作者:九万字
话音未落,忽有一人快步上前,将他踹倒:“还不赶紧将此贼拉下去!”
左卫安当即大怒,与他扭打作一团:“他老子的!余璇你这个狗官,你干的龌龊事还少吗?你忘了你儿子强抢民女,是谁给你摆平的?你这个脏心烂肺的狗杂种,还有你,陈思麒,李方义,你们也别想独活……”
巍巍议政殿,一时成了个斗兽场,而一向自恃风骨的群臣百官,个个化作朝服上的飞禽走兽,互相撕咬攀扯,只恨不能生啖其肉。
难得有体面的,也只能瘫坐一旁,呜呼哀哉,高喊着老天造孽。
而这一切的始作俑者,高坐堂上,瞧着这出闹剧,竟罕见露了笑脸。
与此同时,严襄在痛斥了柳逾白后,也进了宫。拿着沈瑞给的令牌,她一路畅通无阻,径直来到凤仪宫。
刚一踏进宫门,远远地,便见云徽月独自坐在树下,手里握着书,一派悠闲,可见她虽身在樊笼,日子却过得还不错。
兴许是她的目光太过灼热,云徽月不自觉地抬头,还未仔细看清母亲的面容,就已飞快奔了过来。
数月不见,母亲的精神气明显要好些了,着一身金丝软甲,从前的妇人髻也被全部束起。云徽月只在幼时见过她这般打扮,而今再见,不由稀罕地多看了好几眼。
“怎么,连娘都不认识了?”见她目不转睛的,严襄开口打趣道。
“哪儿能?女儿就是忘了所有人,也不能认不出全天下最最威武的严大将军!”云徽月挽住她的手臂,牵着她往屋里走。
严襄微微笑起来,等进了屋子,方正色道:“想必你都已经知道了。”
“嗯,早该如此了。只可惜,大哥没能亲眼看见,等得了空,我一定要告诉他这个好消息。”说罢,云徽月又仔细端详起母亲,半晌,沉声追问:“所以,娘,你现在可以告诉我,你们到底要做什么了吗?”
严襄默了默,如实道:“我要你以国母的名义,效仿东汉衣带诏,拟一道征讨楚王的檄文。”
闻言,云徽月瞳孔骤缩,脸色血色尽褪。
从大哥口中,她已对当年的恩怨有所耳闻,那封签有无数勋贵名姓的盟书,和这封讨伐沈瑞的檄文,无异于旧戏重演。

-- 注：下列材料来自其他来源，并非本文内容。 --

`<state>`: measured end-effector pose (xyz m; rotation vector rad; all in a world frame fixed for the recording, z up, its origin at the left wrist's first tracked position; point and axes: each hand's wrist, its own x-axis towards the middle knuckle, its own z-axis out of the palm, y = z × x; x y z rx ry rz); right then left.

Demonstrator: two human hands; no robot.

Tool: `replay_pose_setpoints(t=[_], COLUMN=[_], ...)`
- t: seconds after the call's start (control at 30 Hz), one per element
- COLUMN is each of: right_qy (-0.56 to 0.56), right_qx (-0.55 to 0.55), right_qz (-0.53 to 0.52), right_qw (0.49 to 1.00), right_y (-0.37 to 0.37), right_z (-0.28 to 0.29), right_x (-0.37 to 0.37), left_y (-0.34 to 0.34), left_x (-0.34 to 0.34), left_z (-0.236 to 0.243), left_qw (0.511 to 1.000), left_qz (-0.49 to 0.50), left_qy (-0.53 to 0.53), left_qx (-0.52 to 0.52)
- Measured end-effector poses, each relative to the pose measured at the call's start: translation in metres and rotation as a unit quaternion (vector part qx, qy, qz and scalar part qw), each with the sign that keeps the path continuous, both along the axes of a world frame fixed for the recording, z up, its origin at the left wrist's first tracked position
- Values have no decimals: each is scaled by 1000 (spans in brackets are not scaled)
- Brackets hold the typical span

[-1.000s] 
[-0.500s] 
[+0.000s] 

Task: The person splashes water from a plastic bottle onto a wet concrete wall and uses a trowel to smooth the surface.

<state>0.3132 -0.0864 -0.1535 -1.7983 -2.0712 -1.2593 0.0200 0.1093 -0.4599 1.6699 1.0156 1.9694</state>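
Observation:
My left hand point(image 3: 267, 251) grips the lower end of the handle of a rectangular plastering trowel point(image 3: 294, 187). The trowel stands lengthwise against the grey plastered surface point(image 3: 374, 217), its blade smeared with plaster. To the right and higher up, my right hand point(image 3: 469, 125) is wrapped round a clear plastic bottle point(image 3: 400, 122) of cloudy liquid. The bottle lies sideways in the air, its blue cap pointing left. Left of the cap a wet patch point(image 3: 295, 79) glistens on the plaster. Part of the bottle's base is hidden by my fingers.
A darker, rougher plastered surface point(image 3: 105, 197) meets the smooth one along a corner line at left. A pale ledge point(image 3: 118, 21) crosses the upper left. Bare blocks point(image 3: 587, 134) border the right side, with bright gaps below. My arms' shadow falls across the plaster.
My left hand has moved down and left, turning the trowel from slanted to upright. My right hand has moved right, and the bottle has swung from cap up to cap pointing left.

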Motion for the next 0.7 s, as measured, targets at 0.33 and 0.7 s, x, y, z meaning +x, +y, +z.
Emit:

唯一不同的是,前者铺写了世间最隐晦的腌臜欲望,而后者却是高举正义大旗。一旦这封檄文问世,不仅是将沈瑞打入众矢之的,更是又一次打杀了大哥。
若是父亲前来讨要,她兴许还会有所动摇,但她绝不信母亲会为了这些衣冠禽兽,颠倒黑白,为虎作伥。
仅剩的可能就只有——这是沈瑞自己的主意。
第313章 何处望神州(8)
八月初六,宣德侯五十生辰大喜,于春盛园大摆宴席。
借着道贺的名头,朝廷公卿们终于如愿避开耳目,悄然聚在偏厅深处。
往日里争斗不休的众人,此刻竟齐齐按甲休兵,同仇敌忾,誓要铲除沈瑞这个奸佞。
然而,几番争论下来,却是无果而终。
如今顾相不在,范御史称病不朝,宁元秀死了,云之鸿也不可信,朝野上下可谓是群龙无首。
就在这时,屋外骤然响起一阵轻而急的敲门声,众人循声望去,只见雕花门上赫然耸立着一个黑影。

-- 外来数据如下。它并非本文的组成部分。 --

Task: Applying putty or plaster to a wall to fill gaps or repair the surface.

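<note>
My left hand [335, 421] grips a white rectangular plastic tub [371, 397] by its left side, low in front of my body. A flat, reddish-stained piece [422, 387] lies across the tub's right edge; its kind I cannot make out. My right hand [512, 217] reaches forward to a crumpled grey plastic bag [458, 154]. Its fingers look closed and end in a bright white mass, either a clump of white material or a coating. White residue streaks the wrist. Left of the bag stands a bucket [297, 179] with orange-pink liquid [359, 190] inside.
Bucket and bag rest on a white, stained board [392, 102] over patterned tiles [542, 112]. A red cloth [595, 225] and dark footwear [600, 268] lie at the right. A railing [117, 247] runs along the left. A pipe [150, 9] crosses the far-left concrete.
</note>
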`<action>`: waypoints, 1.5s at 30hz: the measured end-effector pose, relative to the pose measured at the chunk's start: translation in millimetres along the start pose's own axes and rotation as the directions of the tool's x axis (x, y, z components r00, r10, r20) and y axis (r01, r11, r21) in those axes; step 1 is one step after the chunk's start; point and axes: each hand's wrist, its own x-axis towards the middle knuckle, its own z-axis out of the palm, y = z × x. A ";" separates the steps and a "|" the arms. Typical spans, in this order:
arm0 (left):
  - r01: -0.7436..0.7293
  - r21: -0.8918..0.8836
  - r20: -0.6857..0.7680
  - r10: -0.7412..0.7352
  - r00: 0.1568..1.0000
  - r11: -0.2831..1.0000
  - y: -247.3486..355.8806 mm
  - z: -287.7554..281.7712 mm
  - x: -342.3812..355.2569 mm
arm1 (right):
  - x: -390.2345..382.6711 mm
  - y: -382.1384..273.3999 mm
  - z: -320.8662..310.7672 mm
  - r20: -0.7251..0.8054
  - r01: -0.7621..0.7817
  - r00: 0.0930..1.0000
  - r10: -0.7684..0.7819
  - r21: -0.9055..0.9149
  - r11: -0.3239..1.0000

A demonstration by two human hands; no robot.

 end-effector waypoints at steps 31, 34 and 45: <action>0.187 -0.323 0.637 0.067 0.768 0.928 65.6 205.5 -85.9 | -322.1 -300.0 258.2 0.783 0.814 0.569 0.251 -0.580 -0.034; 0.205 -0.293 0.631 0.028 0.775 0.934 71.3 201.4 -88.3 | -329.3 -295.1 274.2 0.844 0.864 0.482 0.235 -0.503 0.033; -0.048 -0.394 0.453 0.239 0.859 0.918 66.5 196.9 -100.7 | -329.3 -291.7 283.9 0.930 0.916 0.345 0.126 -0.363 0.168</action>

众人纷纷屏住呼吸,紧跟着,一个熟悉的声音从门缝里钻了进来:“是我,云之鸿。”
几人面面相觑,最终,还是与他有些交情的温殊上前,开了门:“你来干什么?”
云之鸿快步走进,接着左右观望一番。
温殊赶紧把门闭紧:“柳闻兴在外面守着呢。”
云之鸿这才放心,随后回头望向屋内,从右向左依次是刑部尚书李叔凌,吏部尚书陶修业,工部尚书史凤庆……
“哟,哥几个都在呢。”
“别说废话了。柳闻兴干什么吃的,怎能把你放进来了?”李叔凌道。
云之鸿开门见山道:“我就不跟你们卖关子了,今日我来,是带了皇后娘娘的懿旨。”
说罢,他从怀里翻出一块白缎:“拿去瞧瞧吧。”
众人推拒,不敢接下,还是李叔凌大手一挥,匆匆扫过一眼,当即脸色大变:“这…这是……”

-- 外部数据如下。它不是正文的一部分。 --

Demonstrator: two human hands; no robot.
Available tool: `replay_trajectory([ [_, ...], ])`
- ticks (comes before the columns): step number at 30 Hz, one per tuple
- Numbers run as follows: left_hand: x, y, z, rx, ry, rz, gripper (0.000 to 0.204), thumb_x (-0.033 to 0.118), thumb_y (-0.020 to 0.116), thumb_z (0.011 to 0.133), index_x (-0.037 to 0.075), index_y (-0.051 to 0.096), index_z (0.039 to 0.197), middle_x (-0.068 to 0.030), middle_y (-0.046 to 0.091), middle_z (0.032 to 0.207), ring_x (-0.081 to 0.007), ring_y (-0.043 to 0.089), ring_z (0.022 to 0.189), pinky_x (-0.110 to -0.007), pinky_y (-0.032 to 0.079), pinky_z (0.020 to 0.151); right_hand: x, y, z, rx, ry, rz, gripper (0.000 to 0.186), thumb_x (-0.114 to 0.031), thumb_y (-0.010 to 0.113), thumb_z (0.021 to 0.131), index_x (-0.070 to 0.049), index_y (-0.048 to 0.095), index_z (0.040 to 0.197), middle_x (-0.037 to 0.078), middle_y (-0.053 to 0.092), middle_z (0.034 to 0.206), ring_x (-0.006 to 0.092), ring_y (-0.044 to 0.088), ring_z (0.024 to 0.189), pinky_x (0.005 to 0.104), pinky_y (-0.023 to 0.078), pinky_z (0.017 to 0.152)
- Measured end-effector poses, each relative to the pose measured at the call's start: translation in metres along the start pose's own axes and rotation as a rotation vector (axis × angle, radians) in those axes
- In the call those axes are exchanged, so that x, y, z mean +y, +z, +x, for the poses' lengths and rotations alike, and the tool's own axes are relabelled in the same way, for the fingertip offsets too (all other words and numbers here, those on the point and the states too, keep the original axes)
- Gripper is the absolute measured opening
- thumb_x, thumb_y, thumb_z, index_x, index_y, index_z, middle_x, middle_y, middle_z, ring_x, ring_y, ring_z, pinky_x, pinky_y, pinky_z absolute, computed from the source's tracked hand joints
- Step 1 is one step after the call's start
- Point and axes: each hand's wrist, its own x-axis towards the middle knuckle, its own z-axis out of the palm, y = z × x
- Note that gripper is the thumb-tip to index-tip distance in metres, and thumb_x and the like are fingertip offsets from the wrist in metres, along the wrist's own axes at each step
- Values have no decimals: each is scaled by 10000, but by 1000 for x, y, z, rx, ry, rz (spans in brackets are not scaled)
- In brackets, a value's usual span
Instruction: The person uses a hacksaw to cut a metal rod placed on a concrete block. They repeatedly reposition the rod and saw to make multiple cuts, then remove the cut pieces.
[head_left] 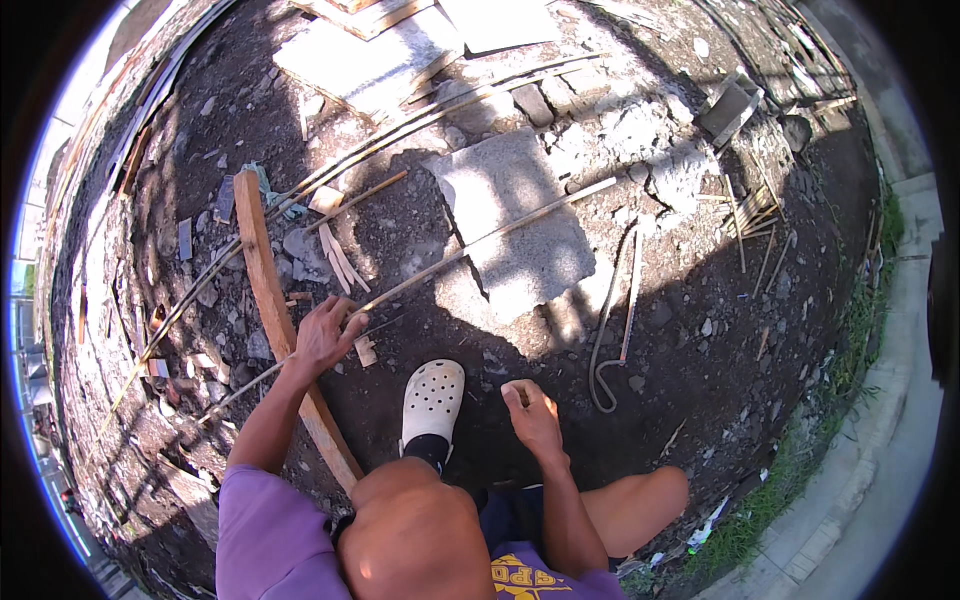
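I squat on dark soil, one foot in a white clog (432,398) between my hands. My left hand (322,338) presses down on a long reddish wooden plank (262,270) lying on the ground. Its fingers close over the near end of a thin bamboo strip (480,238), which runs up and right across a concrete slab. My right hand (535,418) hovers just above the soil to the right of the clog. It is closed around a small pale piece of wood (519,386); most of that piece is hidden in the fist.
Flat concrete slabs (520,200) lie ahead, with more slabs and boards farther back. A bent metal rod with a hooked end (606,370) lies to the right. Several bamboo slivers (338,258) and rubble scatter the soil. A grass strip (800,480) and a concrete curb border the right.
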Motion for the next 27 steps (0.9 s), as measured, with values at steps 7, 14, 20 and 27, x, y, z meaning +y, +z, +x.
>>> replay_trajectory([
  [7, 6, -9, 7, -88, -11, 38, 481, 501, 616, 1024, 67, 628, 1231, -158, 696, 1083, -391, 729, 877, -507, 565, 738, -2, -7, 4, 34, 39, -17, 324, -345, 679, 1016, -37, 731, 1100, 140, 760, 982, 245, 732, 890, 390, 564, 831],
  [14, 5, -25, 27, 27, 72, 73, 505, 489, 636, 1010, 61, 620, 1278, -178, 675, 1112, -400, 688, 1038, -476, 560, 843, -8, 3, 5, 31, 66, -57, 333, -354, 676, 1015, -38, 736, 1098, 130, 772, 980, 230, 738, 909, 376, 558, 854],
  [20, -53, 11, 160, 434, 86, 99, 304, 228, 580, 1007, 49, 628, 1248, -218, 660, 1113, -416, 659, 1030, -504, 537, 907, -10, 15, -2, -16, -54, -115, 314, -355, 648, 1015, -67, 745, 1094, 144, 745, 958, 291, 721, 859, 411, 556, 823],
  [27, -102, 49, 190, 386, -142, 345, 287, 225, 606, 983, 90, 644, 1234, -196, 648, 1234, -410, 634, 1145, -574, 512, 918, -11, 9, -18, 62, 78, -38, 307, -356, 683, 993, -66, 750, 1068, 133, 731, 920, 244, 708, 818, 390, 555, 781],
])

“这是征讨楚王的檄文,由娘娘亲笔所书。”因严襄投于沈瑞门下,这段时日里,云之鸿可谓是受尽了白眼,如今总算“扬眉吐气”,“若非我夫人深谋远虑,早早投于沈瑞门下,这封懿旨,你我也就无缘得见了。”
闻言,几人迅速一拥而上,一一看过后,个个面露喜色:“云夫人大义!”
云之鸿冷冷道:“既然都看过了,那就把名字签上吧,你们皆是朝中大员,有你们的签名,百官才会同心协力,一致抗沈。”
“这……”众人面面相觑,迟迟不肯动笔。
见状,云之鸿眉毛一蹙:“怎么,怕我害你们?”
陶修业嘿笑两声:“不是我等不愿签名,只是…万一这封懿旨落入楚王手里,我等恐怕……”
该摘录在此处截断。